## INSTRUCTIONS FOR THE TASK
Please return the listing exactly as it stands, skipping any pictures.

## DATA SUPPLIED

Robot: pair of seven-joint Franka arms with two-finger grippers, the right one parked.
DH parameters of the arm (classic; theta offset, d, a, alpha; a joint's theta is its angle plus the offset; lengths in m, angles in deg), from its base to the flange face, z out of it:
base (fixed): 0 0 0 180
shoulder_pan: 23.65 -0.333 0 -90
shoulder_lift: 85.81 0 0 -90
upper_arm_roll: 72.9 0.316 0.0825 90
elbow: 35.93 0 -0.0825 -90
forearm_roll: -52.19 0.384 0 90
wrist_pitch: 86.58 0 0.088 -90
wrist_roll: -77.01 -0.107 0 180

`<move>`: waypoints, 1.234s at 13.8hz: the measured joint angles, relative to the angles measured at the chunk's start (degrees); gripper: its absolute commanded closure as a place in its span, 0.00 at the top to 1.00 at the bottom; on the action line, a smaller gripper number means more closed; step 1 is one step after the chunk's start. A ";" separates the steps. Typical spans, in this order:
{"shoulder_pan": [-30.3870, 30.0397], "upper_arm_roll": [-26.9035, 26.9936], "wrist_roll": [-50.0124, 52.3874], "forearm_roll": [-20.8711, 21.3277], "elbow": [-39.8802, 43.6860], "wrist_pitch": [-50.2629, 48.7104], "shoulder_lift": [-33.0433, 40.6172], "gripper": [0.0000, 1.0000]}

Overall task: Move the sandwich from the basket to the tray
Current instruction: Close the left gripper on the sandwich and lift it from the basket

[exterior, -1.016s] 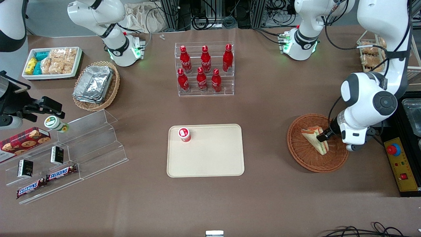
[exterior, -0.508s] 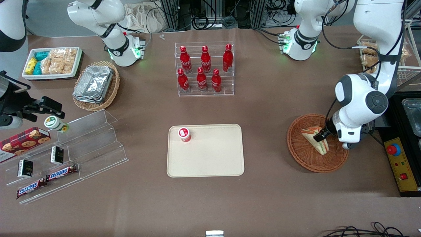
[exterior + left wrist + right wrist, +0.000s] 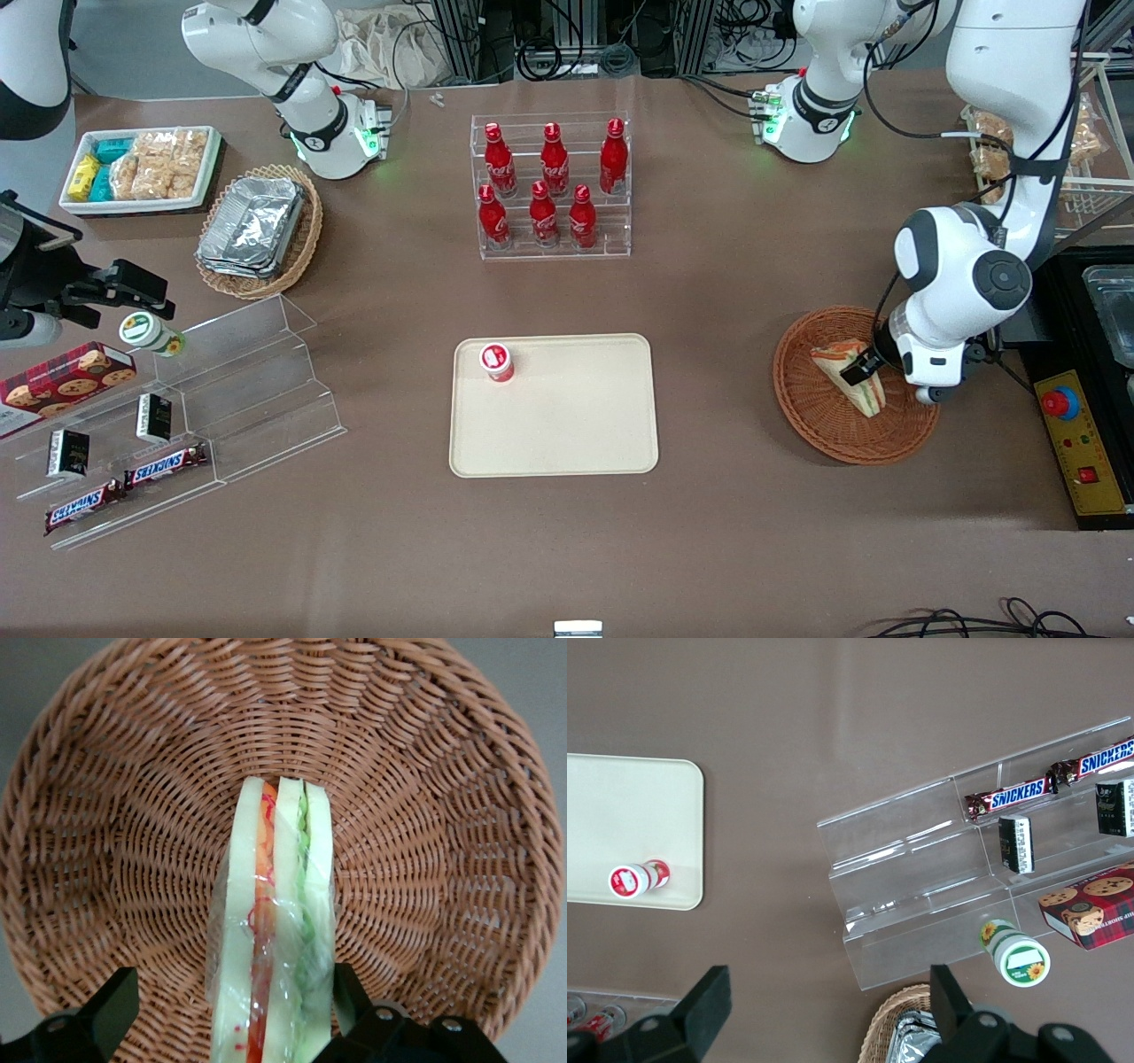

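The clear-wrapped triangular sandwich [image 3: 869, 395] lies on its edge in the round reddish-brown wicker basket [image 3: 802, 412] toward the working arm's end of the table. My left gripper [image 3: 855, 369] is down in the basket, open, with its jaws astride the sandwich. In the left wrist view the sandwich [image 3: 275, 904] stands between the two black fingers [image 3: 113, 1003] on the basket's weave [image 3: 425, 815]. One finger is close against the green-filling side; the other stands apart from the pale bread. The cream-beige tray [image 3: 567, 434] lies at the table's middle and also shows in the right wrist view [image 3: 620, 815].
A small red-capped bottle [image 3: 497, 361] stands on the tray's corner. A clear rack of red cola bottles [image 3: 551, 186] stands farther from the front camera than the tray. A control box with a red button [image 3: 1060, 403] lies beside the basket. Acrylic steps with snacks [image 3: 177, 416] are toward the parked arm's end.
My left arm has shifted a little toward the tray's side, and the gripper has slid farther over the sandwich. The sandwich and basket have not moved.
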 measured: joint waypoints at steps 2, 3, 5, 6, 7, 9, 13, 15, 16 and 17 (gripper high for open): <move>0.00 0.00 0.00 -0.04 -0.16 0.72 -0.51 0.53; 0.00 0.00 0.00 -0.04 -0.17 0.74 -0.52 0.48; 0.00 0.00 0.00 -0.04 -0.17 0.78 -0.52 0.38; 0.02 -0.03 0.00 -0.04 -0.17 0.78 -0.52 0.28; 0.11 -0.09 -0.07 -0.04 -0.17 0.78 -0.52 0.27; 0.26 -0.30 -0.40 -0.02 -0.16 0.68 -0.41 0.27; 0.43 -0.44 -3.38 0.11 0.49 -4.35 2.66 0.28; 0.40 -0.30 -5.82 0.14 1.91 -10.27 5.93 0.28; 0.35 -0.06 -7.41 0.14 3.55 -14.55 7.66 0.28; 0.30 0.33 -8.81 0.14 6.20 -19.75 9.22 0.26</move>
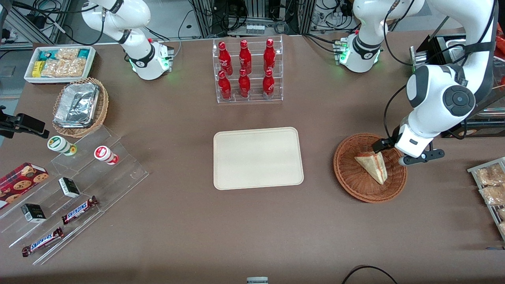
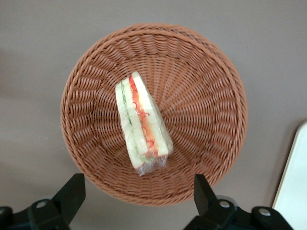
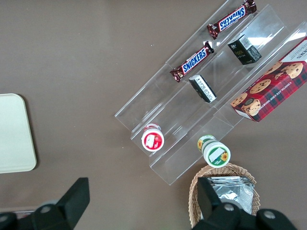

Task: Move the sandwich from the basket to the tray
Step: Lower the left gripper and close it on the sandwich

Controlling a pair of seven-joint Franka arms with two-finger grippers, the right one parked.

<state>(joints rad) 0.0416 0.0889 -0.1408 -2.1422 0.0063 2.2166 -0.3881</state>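
Nearest the front camera, toward the parked arm's end of the table, two Snickers bars [image 1: 59, 225] lie on a clear stepped stand [image 1: 75, 189], their white-and-blue wrappers readable; on the same stand are two small dark boxes [image 1: 50, 200] whose print is too small to read, a red-capped cup [image 1: 105, 154] and a green-labelled cup [image 1: 60, 144], with a red plaid box of chocolate chip cookies [image 1: 20, 180] at the stand's end. Toward the working arm's end, the sandwich [image 1: 372, 165] lies in the basket [image 1: 347, 173], its long axis slanting so that the narrow tip points nearer the front camera and away from the tray, the broad end farther from that camera; the wrist view shows red and green filling stripes running along its length under clear wrap. The tray [image 1: 258, 158] sits beside the basket near the table's middle, apart from it. The gripper [image 1: 396, 153] hangs low over the basket's farther rim, just above the sandwich's broad end, its fingers [image 2: 204, 191] spread wide and holding nothing; the forearm bends steeply down from a raised elbow. Farther off stand six red bottles [image 1: 245, 70] in a clear rack, their script too small to read.
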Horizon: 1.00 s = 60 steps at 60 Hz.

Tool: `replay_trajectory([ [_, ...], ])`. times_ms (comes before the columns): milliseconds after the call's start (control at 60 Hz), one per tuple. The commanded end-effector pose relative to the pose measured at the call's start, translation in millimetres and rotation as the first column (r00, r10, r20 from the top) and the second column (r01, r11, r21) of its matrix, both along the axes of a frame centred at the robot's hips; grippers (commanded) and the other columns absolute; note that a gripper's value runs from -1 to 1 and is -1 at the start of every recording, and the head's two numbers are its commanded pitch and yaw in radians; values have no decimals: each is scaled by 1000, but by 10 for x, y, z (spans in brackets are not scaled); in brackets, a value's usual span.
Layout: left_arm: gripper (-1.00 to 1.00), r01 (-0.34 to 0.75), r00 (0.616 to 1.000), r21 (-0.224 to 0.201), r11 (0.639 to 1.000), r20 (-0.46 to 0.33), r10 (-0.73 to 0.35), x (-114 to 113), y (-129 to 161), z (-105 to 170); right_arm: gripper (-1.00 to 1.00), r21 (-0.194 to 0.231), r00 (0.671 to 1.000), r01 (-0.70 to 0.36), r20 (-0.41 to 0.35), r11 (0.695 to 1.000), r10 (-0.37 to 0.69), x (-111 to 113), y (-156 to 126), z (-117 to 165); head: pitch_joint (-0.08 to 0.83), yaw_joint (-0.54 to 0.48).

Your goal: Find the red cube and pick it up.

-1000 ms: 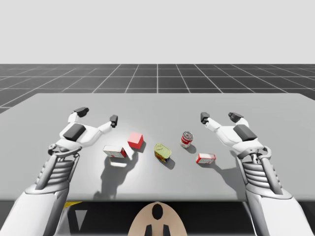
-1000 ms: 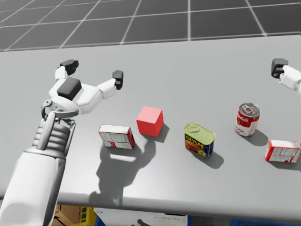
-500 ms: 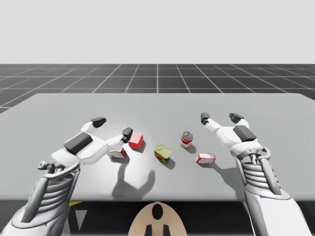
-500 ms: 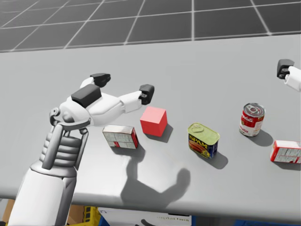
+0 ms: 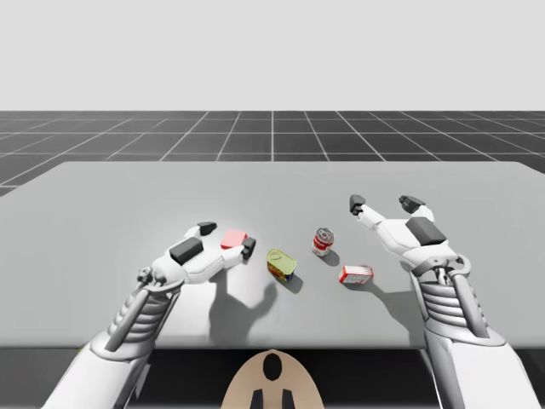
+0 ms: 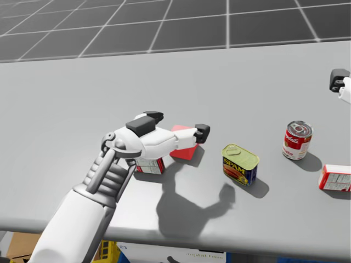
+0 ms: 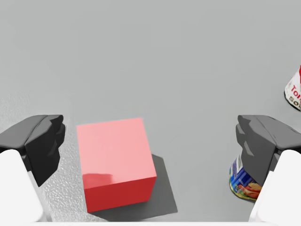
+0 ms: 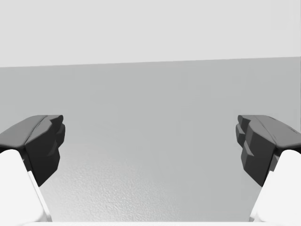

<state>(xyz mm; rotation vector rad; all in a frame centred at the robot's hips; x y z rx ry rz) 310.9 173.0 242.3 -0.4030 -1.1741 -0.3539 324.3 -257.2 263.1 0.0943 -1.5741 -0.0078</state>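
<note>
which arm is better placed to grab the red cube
Left. The left pincer is open with the red cube between the fingers, neither touching it yet. The right pincer is open over the table, on the far side of the round can from the cube.

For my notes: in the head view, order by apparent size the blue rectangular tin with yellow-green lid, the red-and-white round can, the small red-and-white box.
Largest: blue rectangular tin with yellow-green lid.
Then: red-and-white round can and small red-and-white box look alike; the frame edge cuts the box, so unranked.
</note>
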Motion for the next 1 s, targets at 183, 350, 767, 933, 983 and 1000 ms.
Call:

## FINISHED TASK
Robot: pair of seven-joint Franka arms with two-finger grippers, the right one parked.
DH parameters of the arm (classic; theta offset, d, a, alpha; a joint's theta is its angle plus the offset; lengths in m, angles in deg), from its base to the flange face, z out of it:
base (fixed): 0 0 0 180
shoulder_pan: 23.65 -0.333 0 -90
shoulder_lift: 85.81 0 0 -90
upper_arm_roll: 72.9 0.316 0.0825 90
elbow: 35.93 0 -0.0825 -90
forearm_roll: -52.19 0.384 0 90
wrist_pitch: 86.58 0 0.088 -90
wrist_roll: -77.01 -0.107 0 180

`<move>`: waypoints, 1.234s at 13.8hz: the measured joint angles, relative to the angles measured at the chunk's start (degrees); gripper: its absolute commanded closure as a place in its span, 0.00 at the top to 1.00 at the bottom; on the action line, a smaller gripper number means more closed; step 1 is one step after the chunk's start. A ";" separates the steps. Typical spans, in this order:
{"shoulder_pan": [-30.3870, 30.0397], "upper_arm_roll": [-26.9035, 26.9936], "wrist_roll": [-50.0124, 52.3874], "forearm_roll": [-20.8711, 21.3277], "elbow": [-39.8802, 43.6860], "wrist_pitch": [-50.2629, 48.7104], "shoulder_lift": [-33.0433, 40.6172], "gripper": [0.0000, 1.0000]}

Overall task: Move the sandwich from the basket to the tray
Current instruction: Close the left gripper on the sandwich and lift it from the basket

[exterior, -1.016s] 
[exterior, -0.508s] 
[exterior + left wrist + right wrist, +0.000s] 

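The clear-wrapped triangular sandwich [image 3: 869, 395] lies on its edge in the round reddish-brown wicker basket [image 3: 802, 412] toward the working arm's end of the table. My left gripper [image 3: 855, 369] is down in the basket, open, with its jaws astride the sandwich. In the left wrist view the sandwich [image 3: 275, 904] stands between the two black fingers [image 3: 113, 1003] on the basket's weave [image 3: 425, 815]. One finger is close against the green-filling side; the other stands apart from the pale bread. The cream-beige tray [image 3: 567, 434] lies at the table's middle and also shows in the right wrist view [image 3: 620, 815].
A small red-capped bottle [image 3: 497, 361] stands on the tray's corner. A clear rack of red cola bottles [image 3: 551, 186] stands farther from the front camera than the tray. A control box with a red button [image 3: 1060, 403] lies beside the basket. Acrylic steps with snacks [image 3: 177, 416] are toward the parked arm's end.
My left arm has shifted a little toward the tray's side, and the gripper has slid farther over the sandwich. The sandwich and basket have not moved.
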 measured: joint waypoints at steps 2, 3, 5, 6, 7, 9, 13, 15, 16 and 17 (gripper high for open): <move>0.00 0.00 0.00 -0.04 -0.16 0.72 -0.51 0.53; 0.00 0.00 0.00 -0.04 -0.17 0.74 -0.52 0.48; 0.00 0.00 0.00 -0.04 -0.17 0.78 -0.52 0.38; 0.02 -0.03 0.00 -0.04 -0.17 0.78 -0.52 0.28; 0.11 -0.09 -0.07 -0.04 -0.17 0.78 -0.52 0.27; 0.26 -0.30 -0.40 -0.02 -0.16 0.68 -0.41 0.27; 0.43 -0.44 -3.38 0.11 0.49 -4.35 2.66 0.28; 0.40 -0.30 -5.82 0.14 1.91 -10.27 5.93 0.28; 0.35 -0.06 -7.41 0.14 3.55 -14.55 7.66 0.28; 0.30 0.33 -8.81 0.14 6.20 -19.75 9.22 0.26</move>

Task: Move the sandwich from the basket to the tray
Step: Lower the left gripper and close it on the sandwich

Controlling a pair of seven-joint Franka arms with two-finger grippers, the right one parked.

<state>(joints rad) 0.0416 0.0889 -0.1408 -2.1422 0.0063 2.2166 -0.3881</state>
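Nearest the front camera, toward the parked arm's end of the table, two Snickers bars [image 1: 59, 225] lie on a clear stepped stand [image 1: 75, 189], their white-and-blue wrappers readable; on the same stand are two small dark boxes [image 1: 50, 200] whose print is too small to read, a red-capped cup [image 1: 105, 154] and a green-labelled cup [image 1: 60, 144], with a red plaid box of chocolate chip cookies [image 1: 20, 180] at the stand's end. Toward the working arm's end, the sandwich [image 1: 372, 165] lies in the basket [image 1: 347, 173], its long axis slanting so that the narrow tip points nearer the front camera and away from the tray, the broad end farther from that camera; the wrist view shows red and green filling stripes running along its length under clear wrap. The tray [image 1: 258, 158] sits beside the basket near the table's middle, apart from it. The gripper [image 1: 396, 153] hangs low over the basket's farther rim, just above the sandwich's broad end, its fingers [image 2: 204, 191] spread wide and holding nothing; the forearm bends steeply down from a raised elbow. Farther off stand six red bottles [image 1: 245, 70] in a clear rack, their script too small to read.
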Horizon: 1.00 s = 60 steps at 60 Hz.

Tool: `replay_trajectory([ [_, ...], ])`. times_ms (comes before the columns): milliseconds after the call's start (control at 60 Hz), one per tuple. The commanded end-effector pose relative to the pose measured at the call's start, translation in millimetres and rotation as the first column (r00, r10, r20 from the top) and the second column (r01, r11, r21) of its matrix, both along the axes of a frame centred at the robot's hips; grippers (commanded) and the other columns absolute; note that a gripper's value runs from -1 to 1 and is -1 at the start of every recording, and the head's two numbers are its commanded pitch and yaw in radians; values have no decimals: each is scaled by 1000, but by 10 for x, y, z (spans in brackets are not scaled); in brackets, a value's usual span.
Layout: left_arm: gripper (-1.00 to 1.00), r01 (-0.34 to 0.75), r00 (0.616 to 1.000), r21 (-0.224 to 0.201), r11 (0.639 to 1.000), r20 (-0.46 to 0.33), r10 (-0.73 to 0.35), x (-114 to 113), y (-129 to 161), z (-105 to 170); right_arm: gripper (-1.00 to 1.00), r21 (-0.194 to 0.231), r00 (0.671 to 1.000), r01 (-0.70 to 0.36), r20 (-0.41 to 0.35), r11 (0.695 to 1.000), r10 (-0.37 to 0.69), x (-111 to 113), y (-156 to 126), z (-117 to 165); head: pitch_joint (-0.08 to 0.83), yaw_joint (-0.54 to 0.48).

Your goal: Find the red cube and pick it up.

-1000 ms: 
-1000 ms: 
-500 ms: 
-500 ms: 
+0 ms: 
+0 ms: 
+0 ms: 
+0 ms: 

<state>(xyz mm; rotation vector rad; all in a frame centred at the robot's hips; x y z rx ry rz) 310.9 173.0 242.3 -0.4030 -1.1741 -0.3539 324.3 -257.2 263.1 0.0943 -1.5741 -0.0078</state>
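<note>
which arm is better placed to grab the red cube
Left. The left pincer is open with the red cube between the fingers, neither touching it yet. The right pincer is open over the table, on the far side of the round can from the cube.

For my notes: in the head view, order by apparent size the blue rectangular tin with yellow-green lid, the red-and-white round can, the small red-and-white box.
Largest: blue rectangular tin with yellow-green lid.
Then: red-and-white round can and small red-and-white box look alike; the frame edge cuts the box, so unranked.
</note>
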Motion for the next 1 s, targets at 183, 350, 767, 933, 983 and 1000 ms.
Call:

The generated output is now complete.